VA a lancé le programme national d’oncologie de précision qui nous permet de cibler les traitements sur les bons patients au bon moment grâce à une compréhension moléculaire de la tumeur du patient. En 2016, nous avons commencé avec une poignée de sites capables de collecter et de tester des échantillons. Depuis lors, nous nous sommes étendus à 129 sites, fournissant 24 000 tests moléculaires à 18 000 vétérans.

La croissance du programme était particulièrement importante avec l’accès pour les anciens combattants parce que, dans la population générale, ces thérapies ne sont généralement pas remboursées, sont coûteuses et ne sont pas largement disponibles.

VA a également lancé le service national de téléoncologie pour fournir à tous les anciens combattants des soins sous-spécialisés contre le cancer, en particulier ceux des régions éloignées où il n’y a pas d’oncologue. Cette expansion et cette capacité à fournir virtuellement des soins contre le cancer nous ont également permis de traiter équitablement les vétérans.
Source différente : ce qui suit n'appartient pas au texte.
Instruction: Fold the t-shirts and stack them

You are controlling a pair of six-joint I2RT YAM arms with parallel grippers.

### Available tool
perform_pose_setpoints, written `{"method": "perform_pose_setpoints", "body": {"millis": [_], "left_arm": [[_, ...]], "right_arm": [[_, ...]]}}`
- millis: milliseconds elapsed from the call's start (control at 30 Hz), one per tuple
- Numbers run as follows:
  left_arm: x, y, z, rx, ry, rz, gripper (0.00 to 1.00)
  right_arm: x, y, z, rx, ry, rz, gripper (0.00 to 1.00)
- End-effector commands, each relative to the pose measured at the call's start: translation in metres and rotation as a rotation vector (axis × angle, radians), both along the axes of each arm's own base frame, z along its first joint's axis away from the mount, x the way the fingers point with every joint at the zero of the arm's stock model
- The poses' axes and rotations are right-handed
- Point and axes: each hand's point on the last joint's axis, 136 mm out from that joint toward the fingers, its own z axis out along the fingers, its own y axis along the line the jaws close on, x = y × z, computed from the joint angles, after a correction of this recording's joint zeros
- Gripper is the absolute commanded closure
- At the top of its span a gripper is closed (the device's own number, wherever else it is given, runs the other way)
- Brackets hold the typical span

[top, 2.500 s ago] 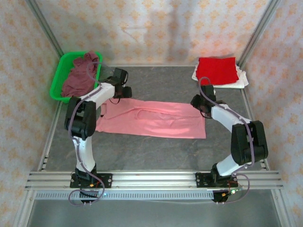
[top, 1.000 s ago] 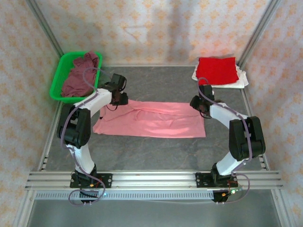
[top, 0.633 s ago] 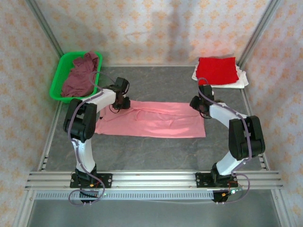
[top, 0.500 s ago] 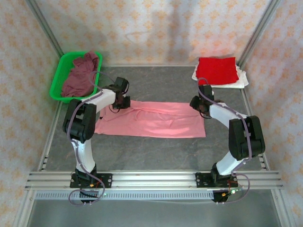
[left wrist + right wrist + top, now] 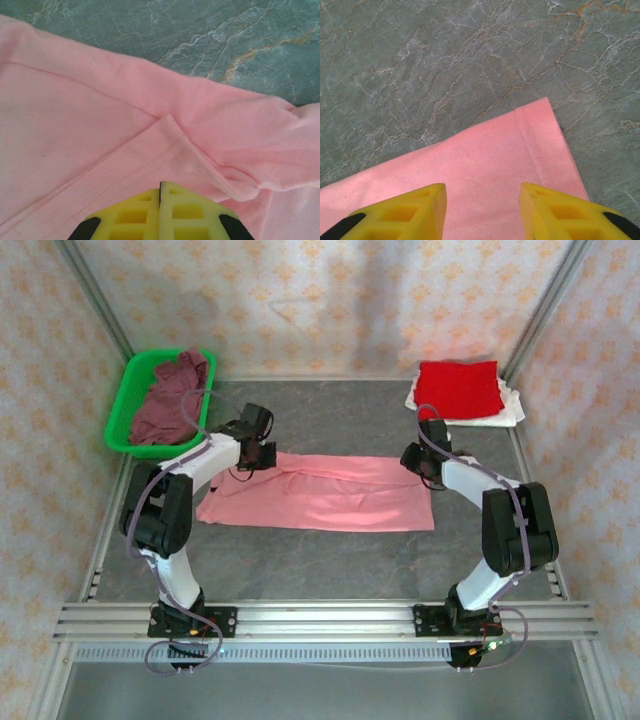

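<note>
The pink t-shirt (image 5: 320, 495) lies flat in the middle of the desk (image 5: 330, 560). The left end effector (image 5: 160, 185) is pressed together on a fold at its left end; I cannot tell if cloth is caught. The right end effector (image 5: 482, 190) is spread over its right corner. The red t-shirt (image 5: 458, 388) sits on the white t-shirt (image 5: 508, 412), far right. The maroon t-shirt (image 5: 170, 400) is in the green basket (image 5: 120, 412).
</note>
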Motion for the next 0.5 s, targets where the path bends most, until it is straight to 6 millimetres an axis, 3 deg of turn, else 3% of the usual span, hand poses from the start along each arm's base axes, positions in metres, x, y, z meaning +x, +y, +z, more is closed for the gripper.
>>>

Dans notre partenariat avec le National Cancer Institute et le programme NAVIGATE (National Cancer Institute and VA Interagency Group to Accelerate Trials Enrollment), nous avons pu accroître l’accès des vétérans aux nouveaux essais cliniques de pointe du National Cancer Institute sur 12 sites au sein de VA. L’accent a été mis sur le recrutement d’anciens combattants sous-représentés dans les essais cliniques. L’avantage pour les vétérans est la possibilité d’accéder à plus d’options thérapeutiques pour éventuellement prolonger et améliorer la qualité de leur vie.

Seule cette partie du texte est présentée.